▸ PROBLEM REQUIREMENTS
For this task, copy all of the data below exactly and skip the pictures.

▸ PROVIDED MATERIAL

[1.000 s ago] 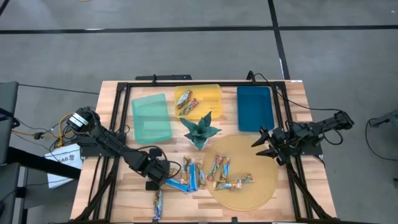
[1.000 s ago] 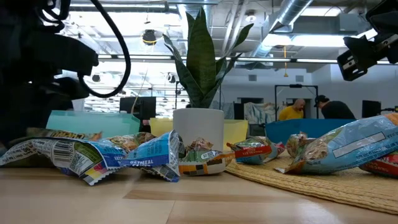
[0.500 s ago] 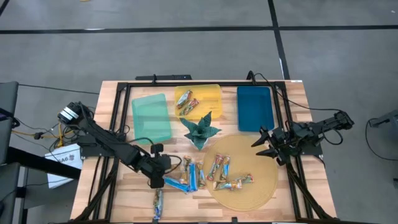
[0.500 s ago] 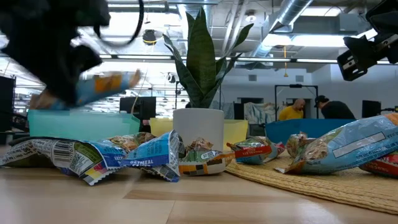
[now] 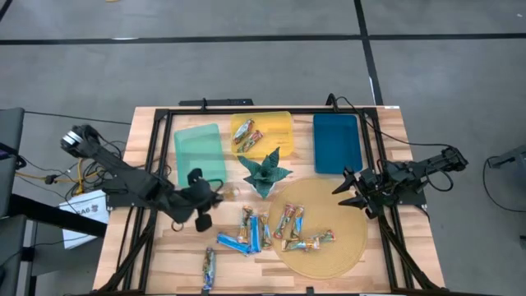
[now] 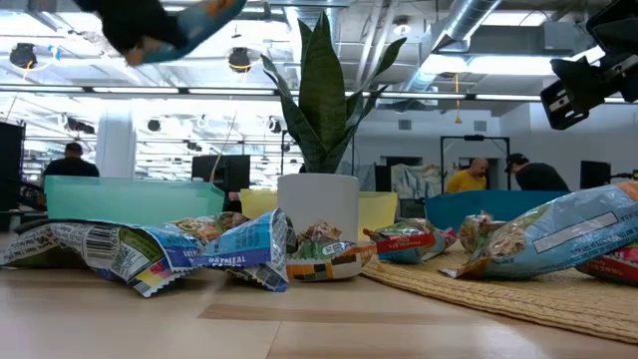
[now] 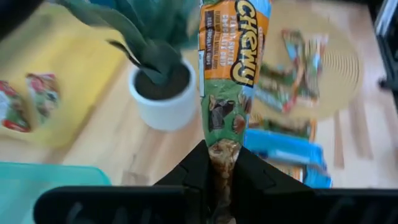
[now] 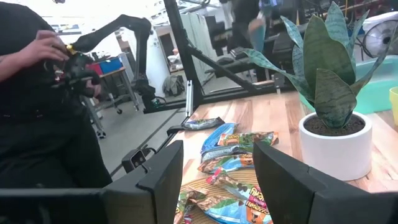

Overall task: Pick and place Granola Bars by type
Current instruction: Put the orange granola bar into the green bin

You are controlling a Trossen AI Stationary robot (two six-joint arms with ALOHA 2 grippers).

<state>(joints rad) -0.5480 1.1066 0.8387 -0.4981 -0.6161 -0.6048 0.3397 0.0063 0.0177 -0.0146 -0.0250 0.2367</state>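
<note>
A Chewy granola bar [image 7: 227, 74] was held clamped in the left gripper's [image 5: 215, 193] jaws beside the teal tray [image 5: 200, 154], to be released low over its matching tray; right gripper [image 5: 348, 189] parked, jaws open.

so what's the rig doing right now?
Sorting wrapped granola bars by type. The left gripper is shut on an orange-and-blue wrapped granola bar, held in the air between the light green tray and the potted green plant. The yellow tray already holds a couple of bars. More bars lie on the round woven mat and on the wooden table. The right gripper waits open at the mat's right edge; the dark blue tray looks empty.
</note>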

▸ YOUR SOLUTION
[1.000 s ago] 
[1.000 s ago] 
[0.500 s ago] 
[0.500 s ago] 
[now] 
[now] 
[now] 
[now] 

Overall task: Pick and place Granola Bars by type
Current instruction: Put the orange granola bar into the green bin

You are controlling a Trossen AI Stationary robot (two six-joint arms with ALOHA 2 grippers).

<state>(joints rad) -0.5480 1.1066 0.8387 -0.4981 -0.6161 -0.6048 0.3397 0.0063 0.0177 -0.0146 -0.0250 0.2367</state>
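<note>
A Chewy granola bar [image 7: 227, 74] was held clamped in the left gripper's [image 5: 215, 193] jaws beside the teal tray [image 5: 200, 154], to be released low over its matching tray; right gripper [image 5: 348, 189] parked, jaws open.

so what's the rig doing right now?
Sorting wrapped granola bars by type. The left gripper is shut on an orange-and-blue wrapped granola bar, held in the air between the light green tray and the potted green plant. The yellow tray already holds a couple of bars. More bars lie on the round woven mat and on the wooden table. The right gripper waits open at the mat's right edge; the dark blue tray looks empty.
</note>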

The output is now finished.